Click the Original, Code and Reconstruction tabs to read about the issues and how they were fixed.
Objective
The original data visualisation uses a “cylinder and pipe” layout to show the source which is either surface water or groundwater of North Carolina’s freshwater and for what purposesthe water was used in 2010.
The general point of this article is to investigate the stress on existing supplies and to improve and evaluate possible water-supply management options.
The visualisation chosen had the following three main issues:
The original diagram does not give a proper representation of how the source water is distributed across several categories. Looking at the diagram, we cannot interpret which source provided the maximum or minimum water supply across the 8 categories.
The diagram depicts flow of water from source in a hierarchical way, that is, the pipe leading out of surface water and groundwater cylinders to the top row and then flowing to the bottom row.

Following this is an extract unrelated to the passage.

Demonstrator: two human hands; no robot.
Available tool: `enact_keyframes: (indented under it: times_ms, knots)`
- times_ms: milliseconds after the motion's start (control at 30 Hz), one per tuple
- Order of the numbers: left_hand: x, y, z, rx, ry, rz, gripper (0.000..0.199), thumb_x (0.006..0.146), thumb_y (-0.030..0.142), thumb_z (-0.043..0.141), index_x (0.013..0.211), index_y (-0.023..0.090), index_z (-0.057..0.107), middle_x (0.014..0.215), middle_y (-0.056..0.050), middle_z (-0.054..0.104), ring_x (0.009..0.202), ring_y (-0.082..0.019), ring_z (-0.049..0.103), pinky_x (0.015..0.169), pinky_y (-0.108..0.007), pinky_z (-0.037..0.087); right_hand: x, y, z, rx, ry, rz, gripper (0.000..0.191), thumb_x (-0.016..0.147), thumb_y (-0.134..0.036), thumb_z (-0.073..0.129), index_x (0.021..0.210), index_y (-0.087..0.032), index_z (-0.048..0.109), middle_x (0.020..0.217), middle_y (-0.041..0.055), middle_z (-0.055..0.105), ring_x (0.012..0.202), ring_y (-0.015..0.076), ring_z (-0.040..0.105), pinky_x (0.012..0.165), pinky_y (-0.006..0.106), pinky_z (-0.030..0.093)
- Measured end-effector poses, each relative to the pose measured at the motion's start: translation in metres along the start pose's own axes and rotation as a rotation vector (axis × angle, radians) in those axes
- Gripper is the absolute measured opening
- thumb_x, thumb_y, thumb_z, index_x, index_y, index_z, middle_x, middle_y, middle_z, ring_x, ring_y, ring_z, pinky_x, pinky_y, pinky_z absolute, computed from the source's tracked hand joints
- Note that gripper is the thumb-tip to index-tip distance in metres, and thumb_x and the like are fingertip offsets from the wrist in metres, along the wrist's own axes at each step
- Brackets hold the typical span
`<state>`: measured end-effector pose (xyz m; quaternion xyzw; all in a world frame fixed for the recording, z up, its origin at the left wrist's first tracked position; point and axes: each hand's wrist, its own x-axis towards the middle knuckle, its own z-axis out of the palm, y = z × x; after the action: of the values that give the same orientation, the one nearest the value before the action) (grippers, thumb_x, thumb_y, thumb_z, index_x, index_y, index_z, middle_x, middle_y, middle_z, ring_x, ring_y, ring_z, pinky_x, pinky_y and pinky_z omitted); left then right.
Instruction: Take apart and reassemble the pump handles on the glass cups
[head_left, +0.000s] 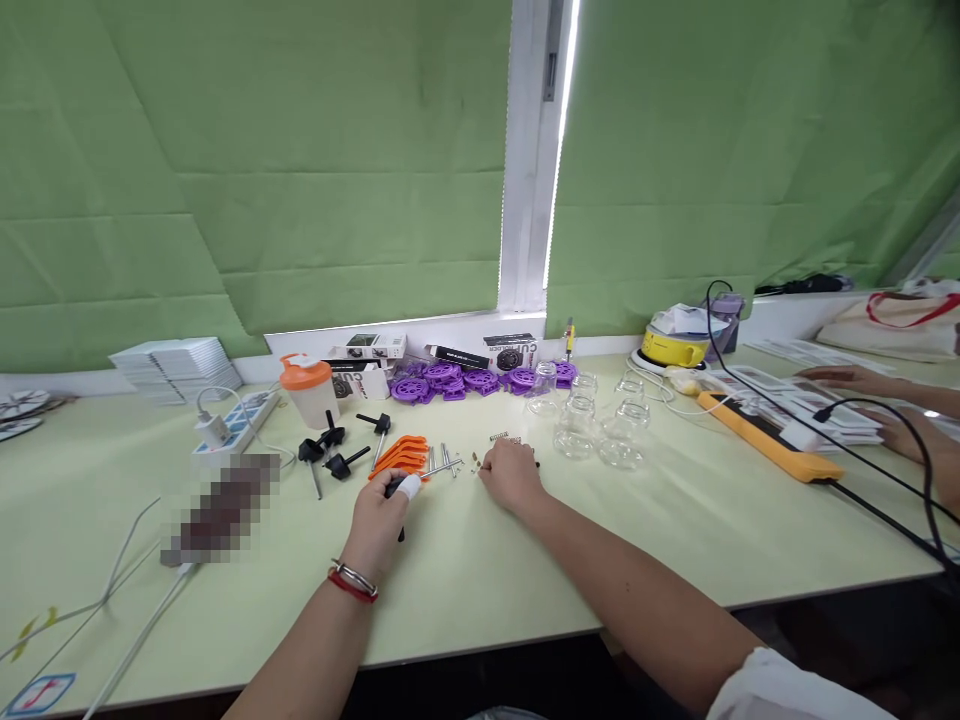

This is a deceptive visualisation as it misinterpretes the water distribution.
The original image contains green and blue colours which should be avoided as these are potential nightmares to colour blind users.
Reference
United States Geological Survey (USGS) . (2010). Water Use in North Carolina, 2010 *. Retrieved September 17, 2019, from USGS.gov: https://www.usgs.gov/centers/sa-water/science/water-usenc-2010?qt-science_center_objects=0#qt-science_center_objects
The following code was used to fix the issues identified in the original.
library(ggplot2)
df2 <- data.frame(Source_water = rep(c("Surface","Groundwater"), each = 8),
cat = rep(c("Public Supply","Domestic","Irrigation","Livestock","Aquaculture","Industrial","Mining","Thermal"),2),
len = c(766, 0.9, 279, 15, 1450, 188, 4.9, 7660, 194, 231, 88, 57, 12, 84, 28, 0.99))
head(df2)
## Source_water cat len
## 1 Surface Public Supply 766.0
## 2 Surface Domestic 0.9
## 3 Surface Irrigation 279.0
## 4 Surface Livestock 15.0
## 5 Surface Aquaculture 1450.0
## 6 Surface Industrial 188.0
plt <- ggplot(data=df2, aes(x=cat, y=log(len), fill=Source_water)) +
geom_bar(stat="identity", position=position_dodge()) +
geom_text(aes(label=len), vjust=1.6, color="black",
position = position_dodge(0.9), size=3.5)+
labs(title = "Source and Use of Freshwater in North Caroline, 2010",
x = "categories",
y = "log of Millions Gallons per day")
Data Reference
code to plot bar chart was obtained from : http://www.sthda.com/english/wiki/ggplot2-barplots-quick-start-guide-r-software-and-data-visualization
The following plot fixes the main issues in the original.
The reconstructed visualisation, that is, bar chart is one of the most intuitive ways to compare the different categories of water distribution from source. With the newly constructed bar chart we can easily spot the difference in the water supply. From groundwater, the maximum water was supplied for domestic uses and usage for thermoelectric power was minimal whereas the maximum surface water contributed to thermoelectric power uses and domestic uses had minimum supply.
The bar chart shows how the water in North Carolina is distributed across 8 categories eliminating the perception of water flowing from one row to the other.
In order to get rid of the colour blind error, the colours chosen for the bar plot are red and turquoise.